Cristian Manoliu created KAFKA-9619:
---------------------------------------

             Summary: Receiving duplicates when application is configured for 
exactly once
                 Key: KAFKA-9619
                 URL: https://issues.apache.org/jira/browse/KAFKA-9619
             Project: Kafka
          Issue Type: Bug
          Components: consumer, producer 
    Affects Versions: 2.0.1
         Environment: Red Hat Enterprise Linux Server release 6.10 (Santiago)
            Reporter: Cristian Manoliu
         Attachments: log

Hi.
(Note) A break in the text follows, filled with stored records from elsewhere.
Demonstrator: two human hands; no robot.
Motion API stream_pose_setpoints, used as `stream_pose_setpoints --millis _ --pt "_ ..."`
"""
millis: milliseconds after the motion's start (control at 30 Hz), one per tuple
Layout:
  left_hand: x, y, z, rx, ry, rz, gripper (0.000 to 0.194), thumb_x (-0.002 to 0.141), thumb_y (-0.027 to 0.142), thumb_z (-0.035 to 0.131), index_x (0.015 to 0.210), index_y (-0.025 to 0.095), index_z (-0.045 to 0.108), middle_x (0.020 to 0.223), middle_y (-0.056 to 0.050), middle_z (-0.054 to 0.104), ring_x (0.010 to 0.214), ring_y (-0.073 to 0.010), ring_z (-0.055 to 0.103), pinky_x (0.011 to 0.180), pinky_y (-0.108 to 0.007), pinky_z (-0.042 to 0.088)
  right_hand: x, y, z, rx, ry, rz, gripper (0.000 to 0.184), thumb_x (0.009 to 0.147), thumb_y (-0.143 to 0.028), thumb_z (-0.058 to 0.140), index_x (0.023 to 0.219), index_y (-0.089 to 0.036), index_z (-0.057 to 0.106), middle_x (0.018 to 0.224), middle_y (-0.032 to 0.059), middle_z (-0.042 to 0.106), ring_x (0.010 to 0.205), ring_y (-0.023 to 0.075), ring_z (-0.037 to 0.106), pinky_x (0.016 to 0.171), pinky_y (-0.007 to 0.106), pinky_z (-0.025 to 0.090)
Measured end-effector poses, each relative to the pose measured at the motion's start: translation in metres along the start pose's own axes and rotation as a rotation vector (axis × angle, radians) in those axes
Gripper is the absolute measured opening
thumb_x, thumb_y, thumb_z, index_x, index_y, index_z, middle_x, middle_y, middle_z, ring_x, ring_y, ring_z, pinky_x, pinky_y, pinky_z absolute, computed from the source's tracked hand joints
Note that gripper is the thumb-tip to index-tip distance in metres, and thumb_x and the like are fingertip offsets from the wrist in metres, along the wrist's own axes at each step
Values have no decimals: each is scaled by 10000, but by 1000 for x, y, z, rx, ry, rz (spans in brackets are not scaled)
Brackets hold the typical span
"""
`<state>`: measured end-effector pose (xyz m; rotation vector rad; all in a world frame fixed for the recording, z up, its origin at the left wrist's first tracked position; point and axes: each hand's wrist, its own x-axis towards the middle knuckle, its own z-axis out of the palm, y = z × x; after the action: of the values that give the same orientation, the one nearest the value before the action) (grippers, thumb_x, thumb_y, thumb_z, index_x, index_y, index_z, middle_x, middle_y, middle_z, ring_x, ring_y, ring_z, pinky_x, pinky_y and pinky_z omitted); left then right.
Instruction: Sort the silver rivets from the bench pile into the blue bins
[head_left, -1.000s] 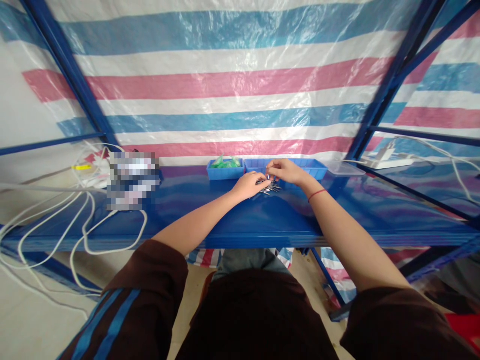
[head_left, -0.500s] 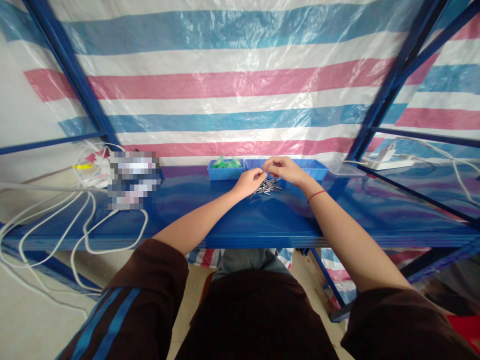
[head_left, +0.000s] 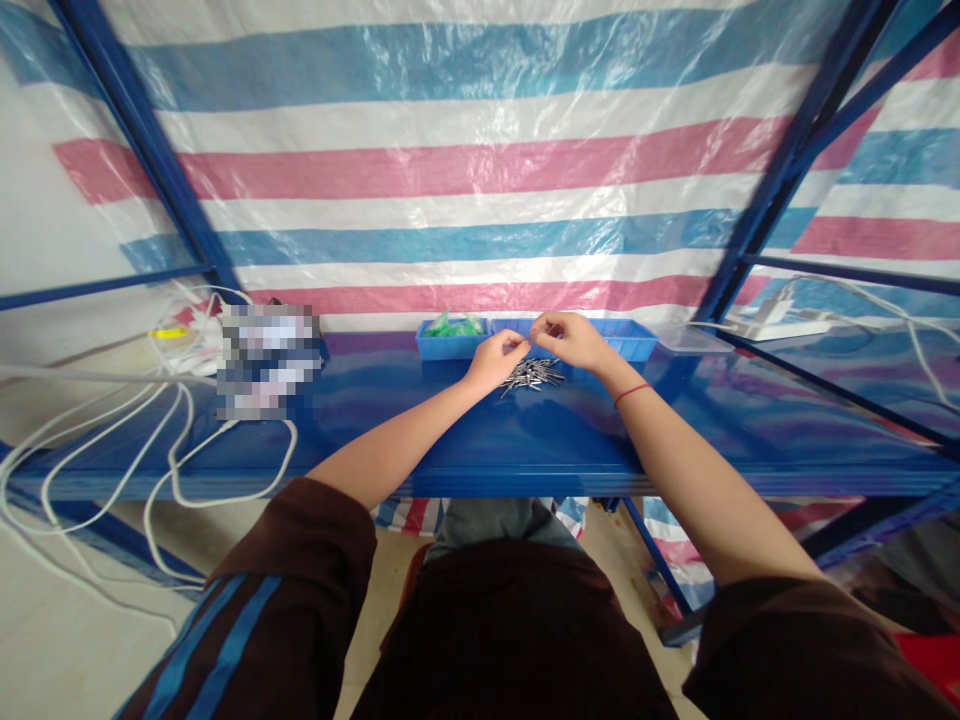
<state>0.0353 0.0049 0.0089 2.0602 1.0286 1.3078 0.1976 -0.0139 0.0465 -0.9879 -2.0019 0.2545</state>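
Pinching fingers narrow on left hand and right hand (cannot tell if holding anything), could scatter the loose heap of thin silver metal rods, nearer on the flat blue tabletop, by dipping low.

The hands nearly meet beside a pile of thin metal pieces on a blue table.
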Motion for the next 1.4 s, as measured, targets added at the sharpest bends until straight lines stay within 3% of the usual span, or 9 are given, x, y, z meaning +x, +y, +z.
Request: stream_pose_setpoints --millis 133,233,433,533,667,833,967,1233,1400 --pt "2 -1 -2 35 61 -4 124 833 278 595 845 155 610 898 -38 685 840 -140 628 830 -267 472 0 1 -2 -16 -43 49 158 723 -277 532 705 -144 616 708 41 627 651 138 531 660 287 425" --pt "2 -4 -3 83 31 -18 201 850 313 582 972 156 602 939 -52 681 843 -149 632 824 -280 480 2 9 -5 40 -44 244 181 753 -298 545 676 -146 605 627 28 588 557 121 504 578 270 423" --pt "-9 -1 -5 480 -206 168 340 846 424 561 1110 216 610 1117 -84 627 1118 -271 548 931 -429 424 -1 43 -24 126 428 704 174 776 -303 580 695 -150 592 504 -8 492 435 93 410 426 228 349" --pt "-12 2 -4 578 -362 176 380 836 498 542 1116 257 634 1209 -79 596 1184 -308 503 963 -480 390 -6 55 -35 57 466 797 315 835 -403 516 783 -122 649 486 -3 497 404 96 380 439 253 367" --pt "-11 1 -4 585 -487 202 328 874 441 503 1102 262 656 1253 -57 597 1169 -256 531 975 -402 402 -7 55 -39 -96 387 756 445 873 -465 435 811 -103 686 474 13 505 434 120 434 523 276 407" --pt "-9 -1 -5 557 -447 284 220 888 289 486 944 245 694 1076 -28 668 1048 -194 595 898 -312 446 -2 37 -30 -271 158 522 359 841 -387 480 731 -117 690 495 26 546 534 149 515 588 274 393" --pt "-11 0 -4 598 -415 301 219 893 285 476 904 229 688 1096 -36 643 1043 -196 591 860 -307 452 -3 24 -25 -327 -65 355 340 809 -385 503 611 -145 639 515 18 561 544 137 500 572 270 368" --pt "-9 4 -7 577 -207 252 239 919 287 439 959 215 663 998 -53 628 956 -194 592 848 -305 439 -6 8 -21 45 -419 362 219 733 -349 594 797 -166 693 651 8 615 582 130 538 526 252 428" --pt "-5 1 -7 495 -169 234 219 911 285 465 935 193 662 913 -47 648 877 -186 595 814 -298 445 -6 5 -18 126 -389 346 229 693 -352 665 801 -152 694 657 13 632 585 118 549 531 241 439"
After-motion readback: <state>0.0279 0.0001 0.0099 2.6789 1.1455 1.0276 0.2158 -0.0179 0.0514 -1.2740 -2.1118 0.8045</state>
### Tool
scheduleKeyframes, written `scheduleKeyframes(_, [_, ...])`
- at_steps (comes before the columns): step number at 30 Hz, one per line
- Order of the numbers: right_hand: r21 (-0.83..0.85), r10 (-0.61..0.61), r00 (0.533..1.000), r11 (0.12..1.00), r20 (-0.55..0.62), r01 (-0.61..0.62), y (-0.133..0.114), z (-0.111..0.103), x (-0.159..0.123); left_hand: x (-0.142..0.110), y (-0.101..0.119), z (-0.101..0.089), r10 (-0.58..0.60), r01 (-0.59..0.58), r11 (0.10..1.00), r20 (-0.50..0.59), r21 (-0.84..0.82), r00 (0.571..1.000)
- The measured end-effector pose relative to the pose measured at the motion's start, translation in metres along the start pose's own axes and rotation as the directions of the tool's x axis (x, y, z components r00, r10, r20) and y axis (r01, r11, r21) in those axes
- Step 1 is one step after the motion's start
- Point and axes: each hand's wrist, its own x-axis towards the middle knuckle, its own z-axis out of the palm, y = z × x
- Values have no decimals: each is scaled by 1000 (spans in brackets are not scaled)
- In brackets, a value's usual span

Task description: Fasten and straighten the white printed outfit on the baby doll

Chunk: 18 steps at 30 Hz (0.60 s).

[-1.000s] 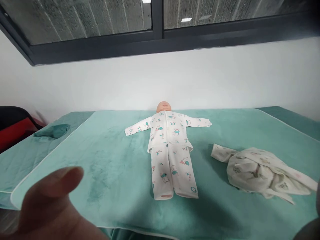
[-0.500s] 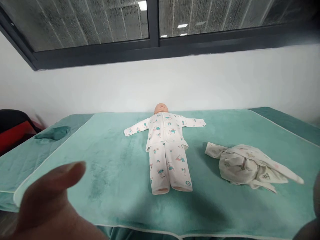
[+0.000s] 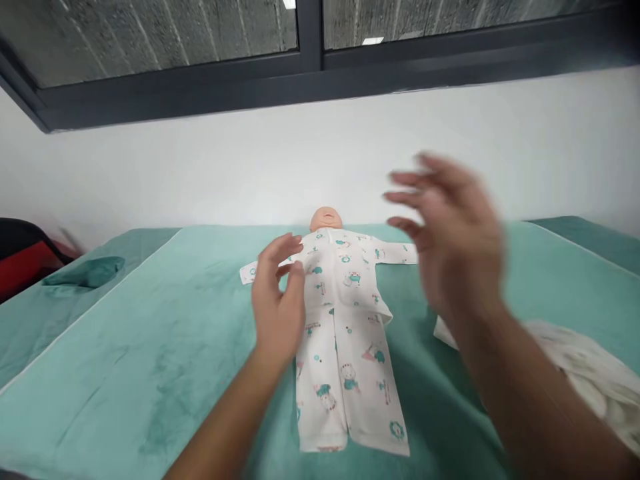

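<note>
A baby doll (image 3: 327,219) lies on its back, its head near the wall. White printed pajamas dress it: a long-sleeved top (image 3: 345,267) and trousers (image 3: 353,380), with both sleeves spread sideways. My left hand (image 3: 280,293) hovers over the doll's side at image left, fingers curved and apart, holding nothing. It hides part of that sleeve. My right hand (image 3: 457,233) is raised past the other sleeve's end, blurred by motion, with its fingers spread and nothing in them. Beneath my right forearm lies a bundled white printed cloth (image 3: 590,367), partly hidden.
A green padded cover (image 3: 175,320) spreads under the doll. Behind it rises a white wall (image 3: 200,167) with a dark-framed window (image 3: 313,80). At the far left sits a red and black object (image 3: 25,263), beside a fold in the green fabric (image 3: 85,272).
Both hands have come forward from the lower edges of the view to either side of the doll. The view has moved closer, and the bundled cloth now sits further right.
</note>
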Motion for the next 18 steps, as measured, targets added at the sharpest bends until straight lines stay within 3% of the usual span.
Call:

There are cases (very rarely, but there are) when I receive duplicates, 
even if everything is configured for high durability and we use exactly once 
configuration.

 

Please check below the application context and test scenario that causes this 
issue.
h2. Kafka Cluster Setup

3 x Kafka Brokers (1 on *host1*, 2 on *host2* and 3 on *host3*)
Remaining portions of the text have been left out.